To do
Here is a listing. Repeat it exactly and in its entirety.

Data shown

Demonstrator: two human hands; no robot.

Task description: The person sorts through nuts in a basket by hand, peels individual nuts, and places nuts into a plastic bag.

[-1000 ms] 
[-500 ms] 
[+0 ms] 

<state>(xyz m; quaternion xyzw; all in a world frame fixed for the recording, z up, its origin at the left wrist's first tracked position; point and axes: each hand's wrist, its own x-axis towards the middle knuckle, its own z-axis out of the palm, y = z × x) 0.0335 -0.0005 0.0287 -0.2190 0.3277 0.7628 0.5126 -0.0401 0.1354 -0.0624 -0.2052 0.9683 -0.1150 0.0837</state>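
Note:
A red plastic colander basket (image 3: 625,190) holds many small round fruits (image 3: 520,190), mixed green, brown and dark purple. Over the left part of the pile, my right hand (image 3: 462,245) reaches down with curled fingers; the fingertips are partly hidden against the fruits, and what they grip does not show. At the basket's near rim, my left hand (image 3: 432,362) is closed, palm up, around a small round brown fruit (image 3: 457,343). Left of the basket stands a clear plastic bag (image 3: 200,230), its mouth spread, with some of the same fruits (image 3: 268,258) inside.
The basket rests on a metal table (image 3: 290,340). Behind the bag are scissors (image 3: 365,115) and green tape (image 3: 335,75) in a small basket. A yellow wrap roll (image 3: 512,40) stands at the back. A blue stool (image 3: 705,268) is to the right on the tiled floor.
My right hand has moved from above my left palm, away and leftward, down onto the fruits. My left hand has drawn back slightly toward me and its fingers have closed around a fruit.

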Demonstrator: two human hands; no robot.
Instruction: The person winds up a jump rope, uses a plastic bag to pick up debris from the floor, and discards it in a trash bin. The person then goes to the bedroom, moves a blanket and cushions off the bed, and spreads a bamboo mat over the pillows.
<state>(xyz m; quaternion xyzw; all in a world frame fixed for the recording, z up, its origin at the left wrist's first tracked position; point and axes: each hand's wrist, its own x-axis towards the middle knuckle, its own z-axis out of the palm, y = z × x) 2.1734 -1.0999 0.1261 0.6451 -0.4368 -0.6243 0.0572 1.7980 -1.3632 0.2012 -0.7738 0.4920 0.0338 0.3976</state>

Exercise solution
Demonstrator: two human hands; no robot.

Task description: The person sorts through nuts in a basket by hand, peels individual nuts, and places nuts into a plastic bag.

[-1000 ms] 
[-500 ms] 
[+0 ms] 

<state>(xyz m; quaternion xyzw; all in a world frame fixed for the recording, z up, its origin at the left wrist's first tracked position; point and axes: each hand's wrist, its own x-axis towards the middle knuckle, its own z-axis out of the palm, y = z × x) 0.0335 -0.0005 0.0287 -0.2190 0.3277 0.7628 0.5126 -0.0401 0.1354 -0.0624 -0.2052 0.9683 -0.1150 0.0837</state>
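Note:
A red plastic colander basket (image 3: 625,190) holds many small round fruits (image 3: 520,190), mixed green, brown and dark purple. Over the left part of the pile, my right hand (image 3: 462,245) reaches down with curled fingers; the fingertips are partly hidden against the fruits, and what they grip does not show. At the basket's near rim, my left hand (image 3: 432,362) is closed, palm up, around a small round brown fruit (image 3: 457,343). Left of the basket stands a clear plastic bag (image 3: 200,230), its mouth spread, with some of the same fruits (image 3: 268,258) inside.
The basket rests on a metal table (image 3: 290,340). Behind the bag are scissors (image 3: 365,115) and green tape (image 3: 335,75) in a small basket. A yellow wrap roll (image 3: 512,40) stands at the back. A blue stool (image 3: 705,268) is to the right on the tiled floor.
My right hand has moved from above my left palm, away and leftward, down onto the fruits. My left hand has drawn back slightly toward me and its fingers have closed around a fruit.
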
Demonstrator: two human hands; no robot.
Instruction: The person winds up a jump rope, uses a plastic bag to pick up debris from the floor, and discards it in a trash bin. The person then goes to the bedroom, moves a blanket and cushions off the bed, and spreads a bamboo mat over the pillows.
<state>(xyz m; quaternion xyzw; all in a world frame fixed for the recording, z up, its origin at the left wrist's first tracked position; point and axes: each hand's wrist, its own x-axis towards the middle knuckle, its own z-axis out of the palm, y = z × x) 2.1734 -1.0999 0.1261 0.6451 -0.4368 -0.6243 0.0572 1.7980 -1.3632 0.2012 -0.7738 0.4920 0.0338 0.3976</state>

The answer requires no further additions.